Converting PDF Scans for Optimized Reading on a Kindle 3: a Case-Study
I received my Kindle 3 (a.k.a. the Kindle Keyboard) almost ten years ago, and it has proven quite durable (even though some parts of the case are now cracked and it's been stained by various liquids...). Since then, I've used it many times to read old books in their original format. What I mean by old books are really classics, that are now commonly found in the online libraries of the world (my favourite is of course Gallica, but there are many others, e.g. Europeana, Deutsche Nationalbibliothek, archive.org for books and texts).
One of the recurring problems I have is to convert the PDFs from these online libraries to a format usable on my Kindle. Searching for solutions has taken me to the scripts and tips I'm using below. I'll try to make a case study using the origin of the species found here. I'll call this file darwin.pdf
and will try to convert it to various formats, comparing file sizes. The file we start with is a 145 MB PDF with color scans.
Ghostscript
The main tool I will use is Ghostscript, a free "interpreter for the PostScript language and for PDF". In my test below, I'll use the latest available version on MacOS: Ghostscript 9.51.
I found a lot of conflicting information about the use of Ghostscript online. I now realize this is probably due to the fact that PDF is a really complicated file format. And that there is a lot going on between the actual raster images embedded before they get rendered to the screen, which explains why there isn't an option to "just compress the images more".
First script: using /ebook and converting to grayscale
A first script to test the conversion is to use the built-in PDF settings designed for ebook use.
We can use it like this:
gs -sDEVICE=pdfwrite -dPDFSETTINGS=/ebook -o darwin1.pdf darwin.pdf
Second script: adding grayscale conversion
However, my Kindle can only use grayscale, so let's add a flag for grayscale.

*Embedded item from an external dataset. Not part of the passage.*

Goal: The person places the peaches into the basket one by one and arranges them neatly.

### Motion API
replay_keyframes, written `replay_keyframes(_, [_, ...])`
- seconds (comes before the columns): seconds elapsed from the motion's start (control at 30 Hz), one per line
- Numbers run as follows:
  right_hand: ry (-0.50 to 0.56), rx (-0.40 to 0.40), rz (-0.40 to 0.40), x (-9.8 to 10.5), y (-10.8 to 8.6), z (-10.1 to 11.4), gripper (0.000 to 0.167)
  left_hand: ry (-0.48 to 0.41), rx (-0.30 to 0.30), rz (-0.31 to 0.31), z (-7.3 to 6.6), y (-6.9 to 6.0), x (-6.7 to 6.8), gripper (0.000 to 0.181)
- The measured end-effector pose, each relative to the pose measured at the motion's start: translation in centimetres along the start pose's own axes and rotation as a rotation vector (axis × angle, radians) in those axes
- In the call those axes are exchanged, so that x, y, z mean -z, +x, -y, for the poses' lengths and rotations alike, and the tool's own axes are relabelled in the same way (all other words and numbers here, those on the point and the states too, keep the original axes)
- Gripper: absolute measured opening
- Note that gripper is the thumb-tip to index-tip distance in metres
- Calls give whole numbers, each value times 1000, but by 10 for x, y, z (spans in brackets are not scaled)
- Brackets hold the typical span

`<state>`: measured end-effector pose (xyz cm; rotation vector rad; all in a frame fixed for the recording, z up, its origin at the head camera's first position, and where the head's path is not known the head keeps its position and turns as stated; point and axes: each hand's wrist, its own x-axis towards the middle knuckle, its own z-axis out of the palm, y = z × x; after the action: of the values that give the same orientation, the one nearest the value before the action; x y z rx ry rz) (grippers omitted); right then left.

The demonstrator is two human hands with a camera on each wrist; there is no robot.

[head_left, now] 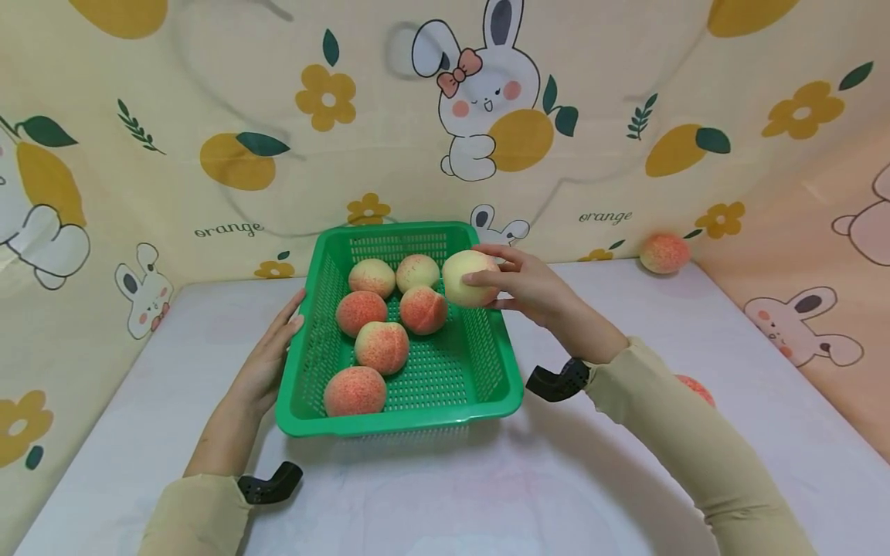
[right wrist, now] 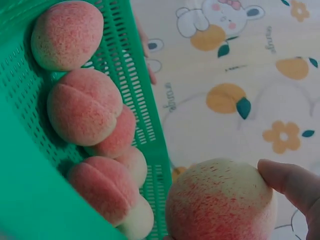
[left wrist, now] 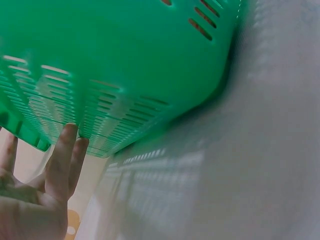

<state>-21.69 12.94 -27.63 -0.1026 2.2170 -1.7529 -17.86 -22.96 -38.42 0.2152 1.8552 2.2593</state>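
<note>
A green plastic basket [head_left: 417,426] with slotted walls holds several red-and-yellow peaches [head_left: 382,347]. In the head view, my right hand [head_left: 531,289] grips a pale yellow peach [head_left: 467,278] above the basket's back right part. The right wrist view shows this peach [right wrist: 220,202] with a red blush and my thumb [right wrist: 287,180] against its side. My left hand [head_left: 267,363] is at the basket's left side. Its fingers look straight in the left wrist view, touching the slotted outer wall [left wrist: 105,105].
One peach [head_left: 664,253] lies at the back right corner of the white table [head_left: 598,494]. Another peach [head_left: 697,388] shows partly behind my right sleeve [head_left: 688,440]. A printed cloth [head_left: 389,162] with rabbits and oranges hangs behind the table and along its sides.
</note>
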Motion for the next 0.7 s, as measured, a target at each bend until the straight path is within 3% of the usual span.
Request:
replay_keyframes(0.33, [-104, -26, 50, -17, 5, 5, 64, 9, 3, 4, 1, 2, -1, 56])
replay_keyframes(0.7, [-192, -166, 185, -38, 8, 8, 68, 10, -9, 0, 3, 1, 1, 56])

gs -sDEVICE=pdfwrite -dPDFSETTINGS=/ebook -dColorConversionStrategy=/Gray -dProcessColorModel=/DeviceGray -o darwin2.pdf darwin.pdf
Third script: manually setting the DPI
A last option is to manually set the DPI you want so that the image data gets converted.
gs -sDEVICE=pdfwrite -dColorConversionStrategy=/Gray -dProcessColorModel=/DeviceGray -dDownsampleGrayImages=true -dGrayImageResolution=72 -dGrayImageDownsampleThreshold=1.0 -o darwin3.pdf darwin.pdf
Comparison
Here's a table with the obtained file sizes and usability.

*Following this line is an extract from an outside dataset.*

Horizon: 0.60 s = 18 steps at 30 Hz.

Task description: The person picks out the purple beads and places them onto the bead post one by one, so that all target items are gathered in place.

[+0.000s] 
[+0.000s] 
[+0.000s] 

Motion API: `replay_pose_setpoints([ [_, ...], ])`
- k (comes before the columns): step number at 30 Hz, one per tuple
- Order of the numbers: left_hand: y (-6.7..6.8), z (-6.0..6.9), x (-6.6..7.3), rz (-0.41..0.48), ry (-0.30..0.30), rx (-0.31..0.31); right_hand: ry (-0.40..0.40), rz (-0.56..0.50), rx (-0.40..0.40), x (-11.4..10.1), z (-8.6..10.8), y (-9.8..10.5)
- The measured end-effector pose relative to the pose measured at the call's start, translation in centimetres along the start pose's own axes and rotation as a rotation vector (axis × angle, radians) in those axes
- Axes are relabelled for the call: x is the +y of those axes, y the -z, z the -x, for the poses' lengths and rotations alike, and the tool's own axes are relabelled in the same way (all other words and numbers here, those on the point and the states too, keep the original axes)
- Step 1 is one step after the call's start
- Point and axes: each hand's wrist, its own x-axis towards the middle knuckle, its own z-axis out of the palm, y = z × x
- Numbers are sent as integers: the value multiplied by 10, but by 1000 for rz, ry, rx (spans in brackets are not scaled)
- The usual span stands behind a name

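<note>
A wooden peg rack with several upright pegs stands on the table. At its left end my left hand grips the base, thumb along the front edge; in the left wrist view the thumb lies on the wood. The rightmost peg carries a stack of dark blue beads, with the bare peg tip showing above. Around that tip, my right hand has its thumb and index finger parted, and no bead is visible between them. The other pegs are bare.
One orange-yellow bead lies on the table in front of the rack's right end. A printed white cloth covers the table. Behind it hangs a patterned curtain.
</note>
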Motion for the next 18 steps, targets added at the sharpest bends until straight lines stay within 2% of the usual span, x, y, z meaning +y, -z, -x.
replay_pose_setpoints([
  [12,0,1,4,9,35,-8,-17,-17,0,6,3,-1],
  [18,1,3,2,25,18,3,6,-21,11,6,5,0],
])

File | File size | Usability on Kindle 3 (subjective) |
---|---|---|
darwin.pdf | 145.6 MB | Good |
darwin1.pdf | 91.5 MB | Very good (faster page turning) |
darwin2.pdf | 85.4 MB | Very good (faster page turning) |
darwin3.pdf | 80.8 MB | Very good (faster page turning) |
So I have to say that these conversion scripts are quite good. But still, the grayscale image is not very high contrast so it would be great to have a thresholded image.
Other tricks
In the course of the conversion process, I've also found that if you want to crop the images you can use the native MacOS Preview app as described here: http://hints.macworld.com/article.php?story=200711012305556.
Useful links
- A discussion of Ghostscript options for resizing: https://gist.github.com/firstdoit/6390547
- A Python app that shrinks images in an EPUB: https://github.com/murrple-1/epub-shrink (linked by https://ebooks.stackexchange.com/questions/6772/how-can-i-reduce-the-resolution-of-images-in-an-epub-or-mobi-file)
Conclusion
This is a first step for conversion. However, I'm still missing a binarization step where the books get converted to 4 bit grayscale. Maybe this would be possible using the above script epub-shrink process but that would be for another time.